Milkweed sits in Mission Hill like it belongs there, which is increasingly rare in a city where restaurants often feel air-dropped into neighborhoods they barely acknowledge. The room is clean, open, unfussy. No ironic clutter, no faux nostalgia, no desperate signaling. An open kitchen runs with quiet purpose. You see plates stacked, cooks moving, coffee flowing. It feels like a place that wakes up early because it has something to do, not because it’s chasing a line out the door.
The clientele skews local. People who showed up to eat, not to be seen. That matters more than restaurants like to admit.
The power bowl salad is where Milkweed quietly pushes back against everything modern brunch has become. It does not pretend to be indulgent, and it does not lecture you either. Greens, grains, roasted vegetables, avocado, assembled with intention, not ideology. This is not healthy food designed to punish you for last night’s decisions. It is food that tastes good because it is seasoned properly and thoughtfully composed. Texture matters. Sweetness, bitterness, crunch, warmth. You leave feeling fed, not tricked, which is an increasingly rare outcome at brunch.

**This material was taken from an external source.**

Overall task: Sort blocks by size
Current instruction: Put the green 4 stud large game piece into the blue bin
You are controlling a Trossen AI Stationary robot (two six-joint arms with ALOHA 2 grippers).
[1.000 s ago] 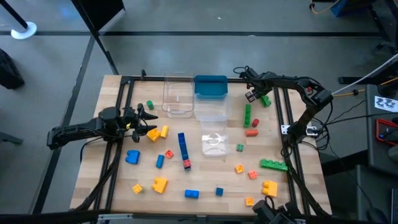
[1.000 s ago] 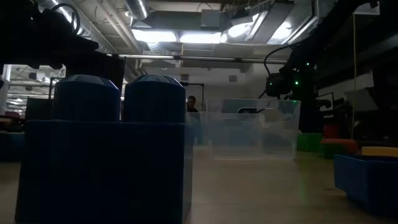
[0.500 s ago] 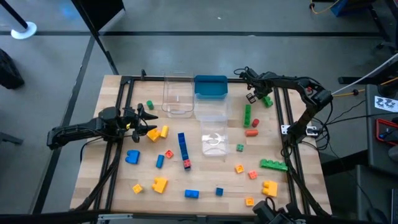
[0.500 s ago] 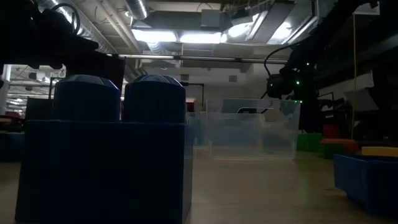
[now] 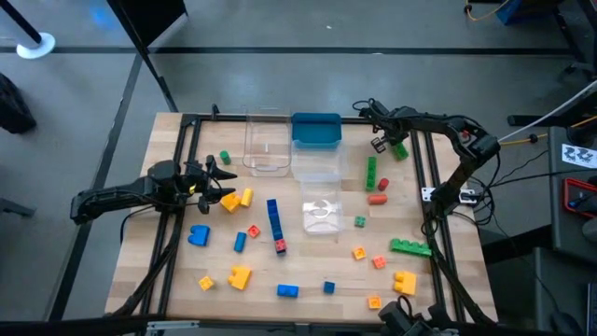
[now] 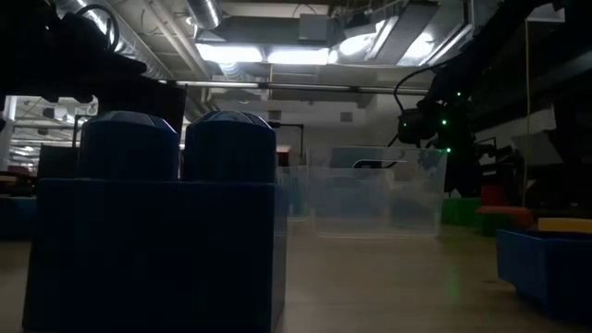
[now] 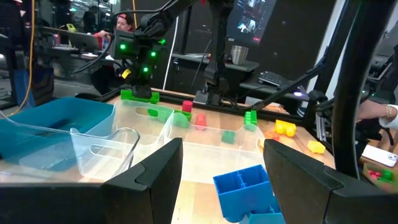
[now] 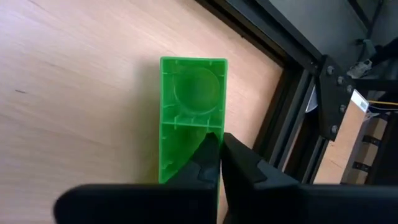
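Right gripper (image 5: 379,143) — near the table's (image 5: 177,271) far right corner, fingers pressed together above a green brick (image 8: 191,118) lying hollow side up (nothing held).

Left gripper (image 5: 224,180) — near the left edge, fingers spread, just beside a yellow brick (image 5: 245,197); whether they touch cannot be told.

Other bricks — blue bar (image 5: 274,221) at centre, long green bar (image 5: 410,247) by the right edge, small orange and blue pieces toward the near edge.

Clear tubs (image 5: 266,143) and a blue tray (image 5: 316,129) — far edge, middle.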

Then comes the Dutch baby pancake, and Milkweed lets itself have a little fun, but on its own terms. It arrives literally in the pan, a cast iron declaration that says: Yes, we know exactly what this is. Puffy, browned at the edges, soft where it should be, it lands on the table still radiating heat, as if daring you to take it lightly. Strawberries cut through with brightness. The cream is generous but controlled. Sugar behaves itself. This is not dessert pretending to be breakfast. It is breakfast reminding you why restraint makes pleasure sharper.

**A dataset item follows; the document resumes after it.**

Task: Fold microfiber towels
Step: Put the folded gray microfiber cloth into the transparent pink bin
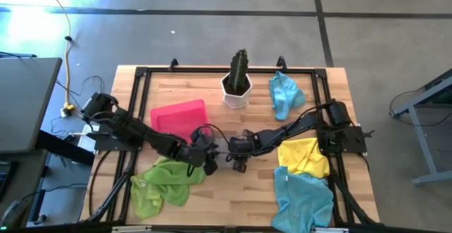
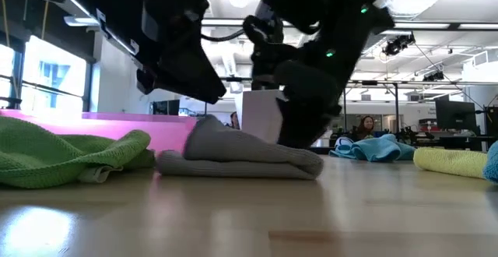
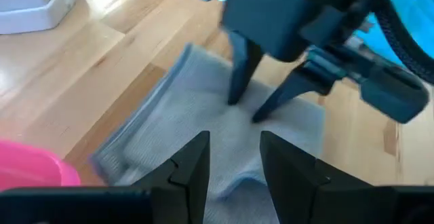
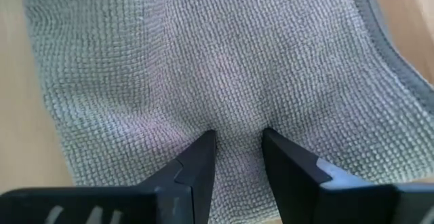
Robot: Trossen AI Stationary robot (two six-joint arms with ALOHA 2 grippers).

Milkweed’s real achievement is not a single dish. It is the refusal to pander. There is no bottomless anything. No novelty flavors engineered for shock value. No desperate reinvention of brunch to justify its existence. Instead, there is confidence in fundamentals: ingredients that make sense, technique that does not show off, and a room that lets you breathe.
In a city saturated with brunch spots that confuse indulgence with quality, Milkweed feels almost quietly defiant. It trusts you to taste. It assumes you are an adult. It does not need to shout.

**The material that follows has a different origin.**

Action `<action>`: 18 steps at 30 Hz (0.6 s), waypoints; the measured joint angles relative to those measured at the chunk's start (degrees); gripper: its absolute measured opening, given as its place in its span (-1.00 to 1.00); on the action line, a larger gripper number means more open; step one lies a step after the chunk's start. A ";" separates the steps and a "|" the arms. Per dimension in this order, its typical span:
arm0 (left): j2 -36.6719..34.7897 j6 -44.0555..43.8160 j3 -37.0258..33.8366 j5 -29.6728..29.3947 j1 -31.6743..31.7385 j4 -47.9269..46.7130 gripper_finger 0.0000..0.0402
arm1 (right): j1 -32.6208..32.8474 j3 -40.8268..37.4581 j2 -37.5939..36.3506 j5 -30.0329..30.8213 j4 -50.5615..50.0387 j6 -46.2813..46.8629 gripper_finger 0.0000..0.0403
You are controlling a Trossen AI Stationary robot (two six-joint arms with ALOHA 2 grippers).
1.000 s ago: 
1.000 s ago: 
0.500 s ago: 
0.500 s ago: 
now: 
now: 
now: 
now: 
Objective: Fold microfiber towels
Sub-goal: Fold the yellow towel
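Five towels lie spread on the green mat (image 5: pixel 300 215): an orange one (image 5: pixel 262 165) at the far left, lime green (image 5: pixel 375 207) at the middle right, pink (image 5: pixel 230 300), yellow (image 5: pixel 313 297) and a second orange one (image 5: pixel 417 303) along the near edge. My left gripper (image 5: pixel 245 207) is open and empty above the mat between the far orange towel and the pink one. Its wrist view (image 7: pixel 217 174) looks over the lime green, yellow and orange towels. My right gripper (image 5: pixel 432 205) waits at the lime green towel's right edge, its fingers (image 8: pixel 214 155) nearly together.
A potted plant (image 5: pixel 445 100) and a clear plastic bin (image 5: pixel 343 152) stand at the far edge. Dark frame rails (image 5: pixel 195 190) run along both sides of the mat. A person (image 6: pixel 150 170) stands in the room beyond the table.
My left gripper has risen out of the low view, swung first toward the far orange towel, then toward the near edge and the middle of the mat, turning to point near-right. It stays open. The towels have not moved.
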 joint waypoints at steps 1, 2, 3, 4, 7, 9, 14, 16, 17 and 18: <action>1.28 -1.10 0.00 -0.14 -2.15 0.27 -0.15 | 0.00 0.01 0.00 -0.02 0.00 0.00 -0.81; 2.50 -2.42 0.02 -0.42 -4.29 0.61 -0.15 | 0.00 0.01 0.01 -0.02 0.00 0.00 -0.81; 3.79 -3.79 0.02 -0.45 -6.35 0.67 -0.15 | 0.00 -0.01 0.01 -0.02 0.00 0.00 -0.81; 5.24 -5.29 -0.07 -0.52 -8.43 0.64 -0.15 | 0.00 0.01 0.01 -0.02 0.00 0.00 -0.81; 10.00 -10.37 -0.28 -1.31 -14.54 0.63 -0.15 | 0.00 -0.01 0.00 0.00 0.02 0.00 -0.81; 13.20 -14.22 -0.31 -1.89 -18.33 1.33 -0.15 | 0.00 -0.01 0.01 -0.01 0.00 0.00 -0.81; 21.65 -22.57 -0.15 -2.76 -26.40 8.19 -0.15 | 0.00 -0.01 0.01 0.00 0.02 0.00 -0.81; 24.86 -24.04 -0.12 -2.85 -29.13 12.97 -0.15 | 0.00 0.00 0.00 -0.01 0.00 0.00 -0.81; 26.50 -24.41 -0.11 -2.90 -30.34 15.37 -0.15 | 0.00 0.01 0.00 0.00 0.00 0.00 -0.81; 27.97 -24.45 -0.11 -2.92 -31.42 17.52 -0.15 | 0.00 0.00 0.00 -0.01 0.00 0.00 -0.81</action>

This is brunch for people who are tired of brunch culture but still want breakfast done right. You eat well. You drink your coffee. You leave without a sugar crash, a headache, or a vague sense of regret.
That should not be radical.
But somehow, it still is.
There’s no reservation so it’s first come first serve accept they weren’t organized, we were waiting in line but they kept letting people that skipped the line first. We were sat at the counter table which didn’t have enough room so make sure to ask for a table.
The food took a little long to come. And I was disappointed to find out that they cook everything in the same grill(bacon, ham, pancake, toast, French toast) since i’m a vegetarian. Other than that the food and lattes were amazing.